Problem to work on ▸ Print, exactly as they appear in the listing below, the lines from the line with "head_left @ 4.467" to the line with "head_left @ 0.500", with both end lines kept.

Source material ▸
↓↓↓
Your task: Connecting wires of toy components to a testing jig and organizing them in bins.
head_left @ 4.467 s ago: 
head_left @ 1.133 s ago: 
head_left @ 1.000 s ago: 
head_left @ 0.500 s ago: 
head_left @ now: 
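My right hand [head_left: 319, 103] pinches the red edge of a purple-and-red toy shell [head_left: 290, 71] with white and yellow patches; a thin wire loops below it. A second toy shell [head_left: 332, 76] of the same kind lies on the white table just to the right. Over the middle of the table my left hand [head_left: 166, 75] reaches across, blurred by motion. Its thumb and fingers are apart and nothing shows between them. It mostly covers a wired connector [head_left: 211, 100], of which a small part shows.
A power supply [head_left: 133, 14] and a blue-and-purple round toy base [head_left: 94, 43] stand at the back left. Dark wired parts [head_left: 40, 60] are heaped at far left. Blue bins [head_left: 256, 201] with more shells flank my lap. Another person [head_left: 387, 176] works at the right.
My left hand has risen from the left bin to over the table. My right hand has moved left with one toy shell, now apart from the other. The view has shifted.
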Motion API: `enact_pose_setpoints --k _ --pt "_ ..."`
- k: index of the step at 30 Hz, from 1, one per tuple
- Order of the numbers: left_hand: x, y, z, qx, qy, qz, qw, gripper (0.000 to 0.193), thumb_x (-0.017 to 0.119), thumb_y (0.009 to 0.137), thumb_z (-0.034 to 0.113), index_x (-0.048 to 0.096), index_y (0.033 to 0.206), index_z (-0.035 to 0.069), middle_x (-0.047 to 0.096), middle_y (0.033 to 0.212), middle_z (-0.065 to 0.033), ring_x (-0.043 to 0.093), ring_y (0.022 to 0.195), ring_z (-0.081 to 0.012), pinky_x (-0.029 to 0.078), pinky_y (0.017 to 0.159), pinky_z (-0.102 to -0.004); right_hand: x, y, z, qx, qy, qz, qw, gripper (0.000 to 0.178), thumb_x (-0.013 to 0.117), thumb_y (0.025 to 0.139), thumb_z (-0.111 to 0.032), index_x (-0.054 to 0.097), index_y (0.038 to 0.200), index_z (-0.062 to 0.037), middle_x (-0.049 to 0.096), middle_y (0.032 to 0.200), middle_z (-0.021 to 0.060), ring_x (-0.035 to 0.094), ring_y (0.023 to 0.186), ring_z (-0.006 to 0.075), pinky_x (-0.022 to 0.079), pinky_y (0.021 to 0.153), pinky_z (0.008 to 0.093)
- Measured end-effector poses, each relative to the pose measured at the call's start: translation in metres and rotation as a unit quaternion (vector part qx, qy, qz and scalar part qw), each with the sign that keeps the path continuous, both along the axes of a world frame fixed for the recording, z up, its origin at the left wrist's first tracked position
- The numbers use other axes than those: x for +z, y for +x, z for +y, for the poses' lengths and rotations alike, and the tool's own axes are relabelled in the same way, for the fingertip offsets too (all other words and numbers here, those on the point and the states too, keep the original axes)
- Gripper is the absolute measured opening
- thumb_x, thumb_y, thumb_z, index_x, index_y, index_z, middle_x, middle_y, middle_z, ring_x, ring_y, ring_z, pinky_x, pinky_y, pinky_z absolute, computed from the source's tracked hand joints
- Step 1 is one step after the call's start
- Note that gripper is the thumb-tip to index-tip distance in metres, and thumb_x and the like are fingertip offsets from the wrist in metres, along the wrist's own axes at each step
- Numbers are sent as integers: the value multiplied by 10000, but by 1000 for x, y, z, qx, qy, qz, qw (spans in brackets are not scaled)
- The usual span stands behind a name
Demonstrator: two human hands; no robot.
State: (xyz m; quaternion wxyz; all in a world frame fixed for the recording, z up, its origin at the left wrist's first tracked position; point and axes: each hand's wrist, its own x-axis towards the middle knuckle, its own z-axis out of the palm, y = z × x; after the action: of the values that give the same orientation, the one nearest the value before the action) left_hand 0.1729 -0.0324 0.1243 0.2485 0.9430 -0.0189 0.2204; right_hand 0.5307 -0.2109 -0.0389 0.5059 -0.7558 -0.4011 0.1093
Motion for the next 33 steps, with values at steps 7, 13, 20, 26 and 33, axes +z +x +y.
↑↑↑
Exercise solution ▸
head_left @ 4.467 s ago: 
head_left @ 1.133 s ago: 
head_left @ 1.000 s ago: 
head_left @ 0.500 s ago: 

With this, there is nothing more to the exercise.